In Nack angekommen geht es über bewaldete Trampelpfade weiter bis ins Schweizer Nachbardorf Rüdlingen, das von Weinbergen umgeben ist. Nach 23 Kilometern zu Fuß der Wechsel in den Bus nach Rafz, dann mit über Lottstetten, Jestetten und Schaffhausen wieder zurück nach Waldshut. Im Zipfel verkehrt nämlich die Schweizer Bahn S9.

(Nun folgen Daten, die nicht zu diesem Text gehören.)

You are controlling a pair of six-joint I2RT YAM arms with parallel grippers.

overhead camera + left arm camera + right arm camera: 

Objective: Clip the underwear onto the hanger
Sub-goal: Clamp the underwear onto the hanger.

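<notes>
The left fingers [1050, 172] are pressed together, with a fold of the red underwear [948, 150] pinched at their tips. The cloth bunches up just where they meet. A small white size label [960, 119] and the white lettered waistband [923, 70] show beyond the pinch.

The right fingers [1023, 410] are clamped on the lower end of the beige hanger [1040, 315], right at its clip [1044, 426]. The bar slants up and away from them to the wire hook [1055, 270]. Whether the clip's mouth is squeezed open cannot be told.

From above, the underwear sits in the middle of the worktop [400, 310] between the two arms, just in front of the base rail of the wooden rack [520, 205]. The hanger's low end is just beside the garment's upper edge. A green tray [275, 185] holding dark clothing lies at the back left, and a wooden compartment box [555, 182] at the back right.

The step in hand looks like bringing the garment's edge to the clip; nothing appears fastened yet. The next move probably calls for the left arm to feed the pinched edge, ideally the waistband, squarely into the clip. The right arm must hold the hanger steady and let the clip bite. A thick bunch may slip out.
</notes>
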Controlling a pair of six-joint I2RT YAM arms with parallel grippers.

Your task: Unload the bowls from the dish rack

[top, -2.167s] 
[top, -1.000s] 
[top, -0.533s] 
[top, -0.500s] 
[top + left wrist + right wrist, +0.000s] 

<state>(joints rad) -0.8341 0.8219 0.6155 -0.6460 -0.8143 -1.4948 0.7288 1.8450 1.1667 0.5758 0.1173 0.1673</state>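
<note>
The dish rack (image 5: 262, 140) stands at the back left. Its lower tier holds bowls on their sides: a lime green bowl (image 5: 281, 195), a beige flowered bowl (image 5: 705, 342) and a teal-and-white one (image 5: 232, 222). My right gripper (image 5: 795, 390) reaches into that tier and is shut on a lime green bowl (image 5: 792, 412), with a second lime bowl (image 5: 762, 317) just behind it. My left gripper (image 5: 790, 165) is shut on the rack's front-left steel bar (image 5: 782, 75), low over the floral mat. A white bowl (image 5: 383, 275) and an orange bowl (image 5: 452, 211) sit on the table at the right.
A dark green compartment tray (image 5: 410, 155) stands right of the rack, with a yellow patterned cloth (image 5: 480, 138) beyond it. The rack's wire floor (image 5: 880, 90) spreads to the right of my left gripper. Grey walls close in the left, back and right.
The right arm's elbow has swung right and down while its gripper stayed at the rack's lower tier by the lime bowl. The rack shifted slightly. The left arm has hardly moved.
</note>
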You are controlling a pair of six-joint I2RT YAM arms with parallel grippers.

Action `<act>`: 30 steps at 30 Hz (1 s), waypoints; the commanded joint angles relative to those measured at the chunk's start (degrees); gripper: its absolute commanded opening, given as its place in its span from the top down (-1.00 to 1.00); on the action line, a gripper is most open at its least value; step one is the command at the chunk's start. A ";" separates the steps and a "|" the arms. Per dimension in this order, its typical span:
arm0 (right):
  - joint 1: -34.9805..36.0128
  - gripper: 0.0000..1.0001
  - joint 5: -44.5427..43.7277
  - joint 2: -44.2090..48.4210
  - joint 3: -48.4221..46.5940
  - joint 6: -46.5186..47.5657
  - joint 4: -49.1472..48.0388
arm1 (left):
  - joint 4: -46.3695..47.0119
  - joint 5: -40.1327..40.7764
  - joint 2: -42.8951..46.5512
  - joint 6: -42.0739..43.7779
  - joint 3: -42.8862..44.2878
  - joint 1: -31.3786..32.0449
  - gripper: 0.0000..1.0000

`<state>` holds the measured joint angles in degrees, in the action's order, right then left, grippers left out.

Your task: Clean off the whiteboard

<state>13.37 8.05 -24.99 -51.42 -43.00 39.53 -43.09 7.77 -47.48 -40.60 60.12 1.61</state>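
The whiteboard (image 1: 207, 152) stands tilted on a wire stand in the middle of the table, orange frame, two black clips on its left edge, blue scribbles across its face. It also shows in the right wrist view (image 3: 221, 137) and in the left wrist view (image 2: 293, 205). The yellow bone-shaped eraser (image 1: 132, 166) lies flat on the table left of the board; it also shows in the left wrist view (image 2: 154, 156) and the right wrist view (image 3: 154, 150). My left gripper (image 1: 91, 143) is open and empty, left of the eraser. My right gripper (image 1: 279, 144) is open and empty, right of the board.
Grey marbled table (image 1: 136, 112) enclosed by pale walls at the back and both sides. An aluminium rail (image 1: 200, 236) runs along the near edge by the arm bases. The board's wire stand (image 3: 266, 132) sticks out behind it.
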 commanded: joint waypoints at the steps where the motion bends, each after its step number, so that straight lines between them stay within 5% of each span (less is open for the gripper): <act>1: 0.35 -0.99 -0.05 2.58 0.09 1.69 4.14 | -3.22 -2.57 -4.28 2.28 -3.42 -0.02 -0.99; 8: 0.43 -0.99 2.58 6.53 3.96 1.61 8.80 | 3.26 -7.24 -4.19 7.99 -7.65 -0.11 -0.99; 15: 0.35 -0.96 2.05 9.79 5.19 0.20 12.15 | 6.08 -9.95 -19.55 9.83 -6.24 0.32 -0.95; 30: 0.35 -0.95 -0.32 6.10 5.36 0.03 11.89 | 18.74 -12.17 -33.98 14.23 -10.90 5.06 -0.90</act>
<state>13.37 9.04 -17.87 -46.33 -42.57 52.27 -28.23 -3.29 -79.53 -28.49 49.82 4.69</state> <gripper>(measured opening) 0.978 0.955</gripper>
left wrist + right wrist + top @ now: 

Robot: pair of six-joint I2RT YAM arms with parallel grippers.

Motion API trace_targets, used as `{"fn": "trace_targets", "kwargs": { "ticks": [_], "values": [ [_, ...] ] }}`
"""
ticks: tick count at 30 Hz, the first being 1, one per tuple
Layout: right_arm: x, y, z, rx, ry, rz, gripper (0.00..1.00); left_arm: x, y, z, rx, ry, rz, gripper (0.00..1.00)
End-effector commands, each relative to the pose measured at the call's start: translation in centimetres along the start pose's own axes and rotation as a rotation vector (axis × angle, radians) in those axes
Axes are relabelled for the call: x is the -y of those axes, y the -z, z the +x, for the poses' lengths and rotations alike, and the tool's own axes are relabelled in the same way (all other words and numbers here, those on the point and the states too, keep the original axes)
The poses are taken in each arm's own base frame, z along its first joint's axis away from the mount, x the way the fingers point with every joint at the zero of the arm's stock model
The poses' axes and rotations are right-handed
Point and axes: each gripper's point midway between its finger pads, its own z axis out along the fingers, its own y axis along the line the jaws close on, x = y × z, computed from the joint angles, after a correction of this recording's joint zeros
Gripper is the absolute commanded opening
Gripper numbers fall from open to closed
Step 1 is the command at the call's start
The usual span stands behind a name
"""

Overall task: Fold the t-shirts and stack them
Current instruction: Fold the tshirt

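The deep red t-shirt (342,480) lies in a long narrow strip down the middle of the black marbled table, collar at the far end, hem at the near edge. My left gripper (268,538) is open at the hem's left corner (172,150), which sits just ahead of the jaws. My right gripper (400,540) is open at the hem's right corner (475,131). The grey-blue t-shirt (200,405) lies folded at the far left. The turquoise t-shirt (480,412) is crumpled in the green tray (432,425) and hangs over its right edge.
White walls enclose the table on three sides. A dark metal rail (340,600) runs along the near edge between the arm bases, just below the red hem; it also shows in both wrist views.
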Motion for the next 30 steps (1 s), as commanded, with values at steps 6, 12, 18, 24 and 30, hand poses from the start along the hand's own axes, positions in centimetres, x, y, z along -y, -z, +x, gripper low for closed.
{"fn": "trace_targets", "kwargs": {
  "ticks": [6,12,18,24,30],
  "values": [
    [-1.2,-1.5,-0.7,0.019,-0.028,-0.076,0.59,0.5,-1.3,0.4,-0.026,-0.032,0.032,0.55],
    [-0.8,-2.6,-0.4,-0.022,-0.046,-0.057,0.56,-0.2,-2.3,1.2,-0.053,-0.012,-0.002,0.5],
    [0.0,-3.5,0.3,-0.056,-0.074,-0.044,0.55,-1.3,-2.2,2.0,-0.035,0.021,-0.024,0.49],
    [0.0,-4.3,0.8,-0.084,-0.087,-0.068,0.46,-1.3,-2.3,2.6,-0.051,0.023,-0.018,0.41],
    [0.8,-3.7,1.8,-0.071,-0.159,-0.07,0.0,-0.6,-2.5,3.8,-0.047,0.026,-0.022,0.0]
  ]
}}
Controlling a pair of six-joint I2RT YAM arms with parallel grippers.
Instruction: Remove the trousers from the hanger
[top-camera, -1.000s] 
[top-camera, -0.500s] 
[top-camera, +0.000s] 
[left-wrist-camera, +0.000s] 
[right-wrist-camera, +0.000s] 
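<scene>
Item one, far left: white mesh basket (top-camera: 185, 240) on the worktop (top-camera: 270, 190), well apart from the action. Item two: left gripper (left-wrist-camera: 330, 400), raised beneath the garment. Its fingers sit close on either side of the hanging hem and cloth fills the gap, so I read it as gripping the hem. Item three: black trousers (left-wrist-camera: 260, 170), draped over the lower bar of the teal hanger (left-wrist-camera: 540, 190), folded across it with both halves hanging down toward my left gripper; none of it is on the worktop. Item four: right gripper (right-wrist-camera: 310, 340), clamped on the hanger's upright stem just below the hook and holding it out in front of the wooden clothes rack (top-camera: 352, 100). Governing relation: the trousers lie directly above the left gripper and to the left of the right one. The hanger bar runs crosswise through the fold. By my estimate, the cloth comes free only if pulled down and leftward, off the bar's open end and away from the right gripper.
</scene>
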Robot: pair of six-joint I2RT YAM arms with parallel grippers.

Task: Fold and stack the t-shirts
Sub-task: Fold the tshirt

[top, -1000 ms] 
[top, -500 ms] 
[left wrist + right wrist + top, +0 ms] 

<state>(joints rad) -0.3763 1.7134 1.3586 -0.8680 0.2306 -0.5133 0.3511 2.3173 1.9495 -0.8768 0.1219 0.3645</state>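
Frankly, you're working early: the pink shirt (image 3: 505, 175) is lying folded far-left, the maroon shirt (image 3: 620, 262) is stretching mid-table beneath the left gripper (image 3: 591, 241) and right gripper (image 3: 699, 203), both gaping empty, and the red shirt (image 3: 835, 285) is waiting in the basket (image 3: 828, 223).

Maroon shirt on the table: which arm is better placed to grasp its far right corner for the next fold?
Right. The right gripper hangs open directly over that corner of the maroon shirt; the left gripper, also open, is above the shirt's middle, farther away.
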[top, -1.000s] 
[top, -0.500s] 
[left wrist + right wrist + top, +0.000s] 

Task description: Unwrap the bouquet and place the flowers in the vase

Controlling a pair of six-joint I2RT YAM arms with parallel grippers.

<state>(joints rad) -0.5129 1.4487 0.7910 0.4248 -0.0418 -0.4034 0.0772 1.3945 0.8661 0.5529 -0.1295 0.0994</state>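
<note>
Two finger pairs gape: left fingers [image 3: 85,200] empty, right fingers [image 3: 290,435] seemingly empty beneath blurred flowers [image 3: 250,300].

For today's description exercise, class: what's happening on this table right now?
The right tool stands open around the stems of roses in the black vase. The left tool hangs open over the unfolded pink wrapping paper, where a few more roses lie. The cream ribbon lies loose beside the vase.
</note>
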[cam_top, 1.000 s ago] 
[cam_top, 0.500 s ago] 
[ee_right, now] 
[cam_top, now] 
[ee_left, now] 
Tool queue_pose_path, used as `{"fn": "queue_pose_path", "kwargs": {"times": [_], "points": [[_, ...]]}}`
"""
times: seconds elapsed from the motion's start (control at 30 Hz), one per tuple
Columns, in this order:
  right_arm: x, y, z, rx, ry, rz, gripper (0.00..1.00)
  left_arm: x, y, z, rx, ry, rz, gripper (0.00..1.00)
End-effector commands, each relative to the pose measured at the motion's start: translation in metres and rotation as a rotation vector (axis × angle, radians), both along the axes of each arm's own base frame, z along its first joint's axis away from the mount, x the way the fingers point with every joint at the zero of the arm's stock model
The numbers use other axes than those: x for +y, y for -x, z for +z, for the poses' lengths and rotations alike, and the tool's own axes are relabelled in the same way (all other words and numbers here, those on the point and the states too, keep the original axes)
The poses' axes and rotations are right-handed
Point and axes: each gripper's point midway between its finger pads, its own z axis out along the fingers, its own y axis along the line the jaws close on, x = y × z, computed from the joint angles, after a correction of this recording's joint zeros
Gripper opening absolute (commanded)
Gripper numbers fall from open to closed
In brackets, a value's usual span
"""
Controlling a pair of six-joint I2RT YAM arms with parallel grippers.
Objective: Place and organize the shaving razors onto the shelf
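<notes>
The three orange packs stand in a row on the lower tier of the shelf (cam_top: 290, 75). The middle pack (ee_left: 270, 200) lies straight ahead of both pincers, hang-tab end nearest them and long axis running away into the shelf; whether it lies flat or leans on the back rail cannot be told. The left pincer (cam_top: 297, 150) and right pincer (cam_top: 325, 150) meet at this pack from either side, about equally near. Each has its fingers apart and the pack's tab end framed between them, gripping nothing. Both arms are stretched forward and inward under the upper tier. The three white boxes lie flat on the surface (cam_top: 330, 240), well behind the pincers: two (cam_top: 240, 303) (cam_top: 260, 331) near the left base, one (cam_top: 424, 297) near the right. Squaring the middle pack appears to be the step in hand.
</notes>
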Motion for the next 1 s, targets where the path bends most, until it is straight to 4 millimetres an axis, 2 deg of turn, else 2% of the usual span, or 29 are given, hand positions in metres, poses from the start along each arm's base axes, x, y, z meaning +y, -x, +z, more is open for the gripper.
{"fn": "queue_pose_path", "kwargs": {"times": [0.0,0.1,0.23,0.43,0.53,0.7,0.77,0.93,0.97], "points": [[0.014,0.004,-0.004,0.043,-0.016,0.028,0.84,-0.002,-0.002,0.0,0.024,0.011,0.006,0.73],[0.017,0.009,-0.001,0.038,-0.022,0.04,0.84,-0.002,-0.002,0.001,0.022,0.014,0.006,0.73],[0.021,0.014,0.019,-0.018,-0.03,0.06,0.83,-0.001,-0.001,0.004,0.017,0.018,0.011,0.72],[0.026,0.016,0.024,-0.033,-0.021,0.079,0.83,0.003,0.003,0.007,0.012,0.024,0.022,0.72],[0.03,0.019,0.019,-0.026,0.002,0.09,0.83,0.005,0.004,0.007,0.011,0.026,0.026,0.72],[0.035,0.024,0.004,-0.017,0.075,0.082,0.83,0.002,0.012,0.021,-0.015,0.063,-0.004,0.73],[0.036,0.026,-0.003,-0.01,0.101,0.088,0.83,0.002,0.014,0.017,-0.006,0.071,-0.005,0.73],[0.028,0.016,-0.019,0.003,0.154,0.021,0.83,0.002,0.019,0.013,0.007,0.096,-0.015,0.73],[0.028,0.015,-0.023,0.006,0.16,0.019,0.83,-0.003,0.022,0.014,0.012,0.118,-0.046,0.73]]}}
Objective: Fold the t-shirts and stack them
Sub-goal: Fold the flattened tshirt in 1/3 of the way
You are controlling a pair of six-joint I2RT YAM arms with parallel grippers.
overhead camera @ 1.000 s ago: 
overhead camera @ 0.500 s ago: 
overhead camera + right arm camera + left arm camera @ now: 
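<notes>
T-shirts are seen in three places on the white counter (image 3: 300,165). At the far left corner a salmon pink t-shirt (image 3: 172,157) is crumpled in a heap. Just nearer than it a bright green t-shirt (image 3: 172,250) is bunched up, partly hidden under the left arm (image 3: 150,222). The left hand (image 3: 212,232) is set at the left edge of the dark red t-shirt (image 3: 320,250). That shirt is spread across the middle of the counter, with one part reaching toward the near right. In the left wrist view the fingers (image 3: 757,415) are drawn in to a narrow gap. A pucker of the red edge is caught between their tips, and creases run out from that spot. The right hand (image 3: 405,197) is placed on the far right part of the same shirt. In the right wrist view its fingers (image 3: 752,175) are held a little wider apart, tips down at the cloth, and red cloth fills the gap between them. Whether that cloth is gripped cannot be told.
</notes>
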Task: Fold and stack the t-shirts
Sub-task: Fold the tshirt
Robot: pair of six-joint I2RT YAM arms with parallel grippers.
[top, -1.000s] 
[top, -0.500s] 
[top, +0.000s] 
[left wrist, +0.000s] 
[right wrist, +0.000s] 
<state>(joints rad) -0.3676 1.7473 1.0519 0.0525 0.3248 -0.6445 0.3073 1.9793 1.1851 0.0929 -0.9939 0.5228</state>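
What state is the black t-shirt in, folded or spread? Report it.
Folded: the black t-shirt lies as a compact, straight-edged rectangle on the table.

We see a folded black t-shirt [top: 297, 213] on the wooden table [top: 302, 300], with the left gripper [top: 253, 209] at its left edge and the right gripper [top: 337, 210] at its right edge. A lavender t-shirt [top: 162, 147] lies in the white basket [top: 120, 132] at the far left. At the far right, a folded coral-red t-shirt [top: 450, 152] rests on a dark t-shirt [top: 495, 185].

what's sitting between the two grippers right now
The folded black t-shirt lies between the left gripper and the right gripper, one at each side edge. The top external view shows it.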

Acht Grenzübertritte an einem Tag

„Komplett umschlungen von der Schweiz. Der Jestetter Zipfel, mit einer Grenzlänge von 55 Kilometer zur Schweiz bei lediglich einem Zugang von rund einem Kilometer Breite zum Rest des Landkreises, ist ein außergewöhnliches Gebilde“ – so hat es SÜDKURIER-Reporter Ralf Göhrig einmal beschrieben. Insgesamt geht es an diesem Tag achtmal über die Grenze. Hier wird Verbundenheit, Nachbarschaft und Heimat greifbar.

Die Planung

  • Der Rheinfall ist mit dem Auto oder per Bahn erreichbar. Eintritt kostet der Besuch des Wasserfalls selbst keinen. Schiffsfahrten gibt es ab 6 Franken pro Person. Vor Ort gibt es neben einem Museum im Schloss Laufen auch Spielplätze und Gastronomie (Informationen: https://rheinfall.ch).
  • Mit dem Schiff nach Rheinau:Je um 11.30, 13, 14.30 und 16 Uhr fährt in dieser Saison ein Schiff vom Schlössli Wörth am Rheinfall zum Kraftwerk Rheinau. Die Fahrt dauert 35 Minuten (Informationen: www.oev-info.ch).
  • Die Klosterinsel Rheinau kann auf eigene Faust besichtigt werden. Es gibt aber auch individuelle Führungen (Infos: www.kathrheinau.ch) und Konzerte (https://www.rheinauerkonzerte.ch).
  • Die Rüedifaar ist eine historische Fährverbindung über den Rhein zwischen Ellikon (Kanton Zürich) und Lottstetten-Nack. Sie verkehrt von April bis Mitte Oktober freitags, samstags, sonn- und feiertags von 10 bis 12 und 13 bis 19 Uhr. Die einfache Überfahrt kostet drei Franken (Infos: www.rheinfaehre-ellikon.ch).